Benjamin Maximus: Part 6

by Tom Gaylord
Writing as B.B. Pelletier

Part 1
Part 2
Part 3
Part 4
Part 5

Benjamin Maximus
The Benjamin Maximus.

This report covers:

  • Texas Airgun Show
  • Pyramyd Air Cup
  • Am I done?
  • My thoughts
  • Readers’ thoughts
  • Crosman Premier Copper Magnum
  • Baracuda Match 4.53mm head
  • Does sorting help?
  • RWS Superdomes
  • JSB Exact 8.44-grain pellets
  • The trigger
  • Evaluation so far

Texas Airgun Show

The Texas Airgun Show is fast approaching! It’s held on Saturday, August 27 and opens to the public ($5 admission) at 9 a.m. Dealers and early buyers (cost for early buyers is one table — $30) can get in to set up at 6:30. Bring eye protection if you have it, because you have to wear it all the time you are outdoors. The hall is next to the skeet ranges and shot sometimes falls (like rain, with very little velocity) where people are.

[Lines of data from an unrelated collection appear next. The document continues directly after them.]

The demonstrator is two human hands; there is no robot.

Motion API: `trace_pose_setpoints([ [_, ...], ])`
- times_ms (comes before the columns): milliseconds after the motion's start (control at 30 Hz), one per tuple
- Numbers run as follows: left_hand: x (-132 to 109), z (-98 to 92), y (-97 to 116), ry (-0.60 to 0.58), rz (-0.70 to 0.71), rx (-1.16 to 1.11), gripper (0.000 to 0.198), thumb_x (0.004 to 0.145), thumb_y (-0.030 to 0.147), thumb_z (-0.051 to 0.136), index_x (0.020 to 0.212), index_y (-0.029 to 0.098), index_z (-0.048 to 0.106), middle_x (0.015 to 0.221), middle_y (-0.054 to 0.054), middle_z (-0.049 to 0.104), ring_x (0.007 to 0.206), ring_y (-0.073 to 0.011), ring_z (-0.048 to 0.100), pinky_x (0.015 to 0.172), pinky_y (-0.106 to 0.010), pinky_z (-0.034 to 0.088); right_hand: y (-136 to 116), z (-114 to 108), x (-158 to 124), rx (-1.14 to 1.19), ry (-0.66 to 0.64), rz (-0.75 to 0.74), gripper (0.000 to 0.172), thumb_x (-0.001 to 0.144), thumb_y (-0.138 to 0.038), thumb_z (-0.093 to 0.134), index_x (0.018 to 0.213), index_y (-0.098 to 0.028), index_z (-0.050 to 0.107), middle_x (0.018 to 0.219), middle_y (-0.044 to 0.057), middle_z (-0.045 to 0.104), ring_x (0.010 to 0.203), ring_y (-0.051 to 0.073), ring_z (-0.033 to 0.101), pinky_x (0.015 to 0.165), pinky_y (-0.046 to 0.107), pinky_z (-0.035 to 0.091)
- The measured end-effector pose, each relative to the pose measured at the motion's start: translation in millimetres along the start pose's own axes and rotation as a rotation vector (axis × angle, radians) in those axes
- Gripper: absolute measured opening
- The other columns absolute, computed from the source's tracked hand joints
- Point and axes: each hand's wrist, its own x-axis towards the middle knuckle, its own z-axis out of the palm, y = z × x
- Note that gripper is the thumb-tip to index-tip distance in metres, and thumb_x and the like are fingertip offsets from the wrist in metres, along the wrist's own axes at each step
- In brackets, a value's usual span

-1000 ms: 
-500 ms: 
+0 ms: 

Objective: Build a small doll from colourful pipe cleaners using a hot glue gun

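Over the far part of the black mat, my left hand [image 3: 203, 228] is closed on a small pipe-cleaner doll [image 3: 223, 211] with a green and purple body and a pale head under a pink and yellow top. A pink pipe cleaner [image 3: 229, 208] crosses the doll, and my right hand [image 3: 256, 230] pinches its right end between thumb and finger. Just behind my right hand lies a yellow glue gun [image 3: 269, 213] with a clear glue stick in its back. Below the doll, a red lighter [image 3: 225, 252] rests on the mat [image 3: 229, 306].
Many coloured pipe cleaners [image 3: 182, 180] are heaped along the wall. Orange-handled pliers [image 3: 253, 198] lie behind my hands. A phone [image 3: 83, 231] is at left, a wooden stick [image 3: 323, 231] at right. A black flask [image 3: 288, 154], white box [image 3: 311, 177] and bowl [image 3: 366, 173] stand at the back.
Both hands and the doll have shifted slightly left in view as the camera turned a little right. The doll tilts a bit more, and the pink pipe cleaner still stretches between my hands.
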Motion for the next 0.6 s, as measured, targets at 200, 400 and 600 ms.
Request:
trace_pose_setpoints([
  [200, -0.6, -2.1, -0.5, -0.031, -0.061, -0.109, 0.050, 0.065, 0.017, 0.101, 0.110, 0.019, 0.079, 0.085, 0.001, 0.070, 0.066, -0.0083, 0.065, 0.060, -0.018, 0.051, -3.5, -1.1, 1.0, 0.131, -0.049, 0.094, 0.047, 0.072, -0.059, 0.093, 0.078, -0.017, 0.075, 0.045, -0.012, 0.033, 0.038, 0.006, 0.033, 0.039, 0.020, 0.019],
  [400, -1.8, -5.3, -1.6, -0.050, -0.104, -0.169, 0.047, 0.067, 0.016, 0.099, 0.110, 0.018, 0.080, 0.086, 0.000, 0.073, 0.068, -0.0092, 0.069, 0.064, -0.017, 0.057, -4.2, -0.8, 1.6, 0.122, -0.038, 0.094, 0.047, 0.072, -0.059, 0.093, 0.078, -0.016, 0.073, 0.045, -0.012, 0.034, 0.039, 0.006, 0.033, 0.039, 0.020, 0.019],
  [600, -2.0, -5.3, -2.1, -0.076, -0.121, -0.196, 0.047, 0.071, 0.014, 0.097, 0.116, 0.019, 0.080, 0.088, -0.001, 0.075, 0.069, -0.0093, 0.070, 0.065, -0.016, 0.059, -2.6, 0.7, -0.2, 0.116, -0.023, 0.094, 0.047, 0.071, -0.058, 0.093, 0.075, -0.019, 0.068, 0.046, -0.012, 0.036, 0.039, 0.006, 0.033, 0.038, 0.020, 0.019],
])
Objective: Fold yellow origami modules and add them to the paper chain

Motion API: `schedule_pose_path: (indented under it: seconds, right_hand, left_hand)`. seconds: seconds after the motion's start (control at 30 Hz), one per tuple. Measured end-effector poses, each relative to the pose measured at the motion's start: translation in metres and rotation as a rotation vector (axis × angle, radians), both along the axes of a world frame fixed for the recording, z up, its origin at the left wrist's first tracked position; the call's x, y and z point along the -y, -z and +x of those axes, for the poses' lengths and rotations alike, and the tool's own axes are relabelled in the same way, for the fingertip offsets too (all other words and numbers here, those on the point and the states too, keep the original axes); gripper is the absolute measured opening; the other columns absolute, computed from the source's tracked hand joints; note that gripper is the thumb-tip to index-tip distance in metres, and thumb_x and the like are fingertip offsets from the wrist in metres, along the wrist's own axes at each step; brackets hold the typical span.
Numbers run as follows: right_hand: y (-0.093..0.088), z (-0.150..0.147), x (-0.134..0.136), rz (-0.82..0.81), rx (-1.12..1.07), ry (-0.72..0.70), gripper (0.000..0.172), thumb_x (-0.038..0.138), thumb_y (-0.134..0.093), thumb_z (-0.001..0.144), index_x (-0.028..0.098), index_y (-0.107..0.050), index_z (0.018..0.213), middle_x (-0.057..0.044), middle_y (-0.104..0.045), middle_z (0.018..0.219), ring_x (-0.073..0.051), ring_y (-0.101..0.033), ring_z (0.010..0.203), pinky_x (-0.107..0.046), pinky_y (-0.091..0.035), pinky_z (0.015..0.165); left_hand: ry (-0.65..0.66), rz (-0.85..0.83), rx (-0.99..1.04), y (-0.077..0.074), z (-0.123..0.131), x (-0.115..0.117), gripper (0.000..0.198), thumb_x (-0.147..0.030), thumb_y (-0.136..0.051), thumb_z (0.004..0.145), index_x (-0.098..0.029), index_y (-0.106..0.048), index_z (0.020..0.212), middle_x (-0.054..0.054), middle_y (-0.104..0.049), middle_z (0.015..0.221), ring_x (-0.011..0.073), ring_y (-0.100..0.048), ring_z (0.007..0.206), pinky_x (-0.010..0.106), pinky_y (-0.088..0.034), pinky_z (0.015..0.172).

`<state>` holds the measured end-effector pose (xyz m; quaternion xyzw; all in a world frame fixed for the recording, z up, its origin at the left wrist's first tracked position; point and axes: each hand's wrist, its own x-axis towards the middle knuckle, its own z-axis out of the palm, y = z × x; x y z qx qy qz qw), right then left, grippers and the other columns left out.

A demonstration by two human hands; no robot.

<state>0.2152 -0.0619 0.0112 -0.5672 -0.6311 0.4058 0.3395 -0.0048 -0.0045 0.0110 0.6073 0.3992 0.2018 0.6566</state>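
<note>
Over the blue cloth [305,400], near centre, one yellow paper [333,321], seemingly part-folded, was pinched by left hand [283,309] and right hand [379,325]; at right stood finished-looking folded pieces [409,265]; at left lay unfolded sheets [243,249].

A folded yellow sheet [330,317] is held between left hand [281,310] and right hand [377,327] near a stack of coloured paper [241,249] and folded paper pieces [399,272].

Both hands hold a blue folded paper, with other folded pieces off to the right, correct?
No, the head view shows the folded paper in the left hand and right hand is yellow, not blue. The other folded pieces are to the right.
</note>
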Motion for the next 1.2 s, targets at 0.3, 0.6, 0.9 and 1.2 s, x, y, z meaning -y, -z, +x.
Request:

AirForce Airguns has donated a Texan big bore in the winner’s choice of .35 or .45 caliber for the door prize, so anyone who buys an admission ticket is entered for the drawing. Airgun Depot is sponsoring the show and has donated one of their .40-caliber Badgers rifles for the raffle. Hatsan donated a Bull Boss PCP, Umarex USA donated a .22-caliber Octane, a $100 gift certificate, an S&W MP40 blowback pistol and 6 hats, Pyramyd Air donated a Benjamin Maximus rifle and a Zombie Slayer Paper Shooter, and American Airgunner donated 6 hats. Buy lots of raffle tickets and increase your odds at all these prizes that will be raffled from 10:30 until 1: 30.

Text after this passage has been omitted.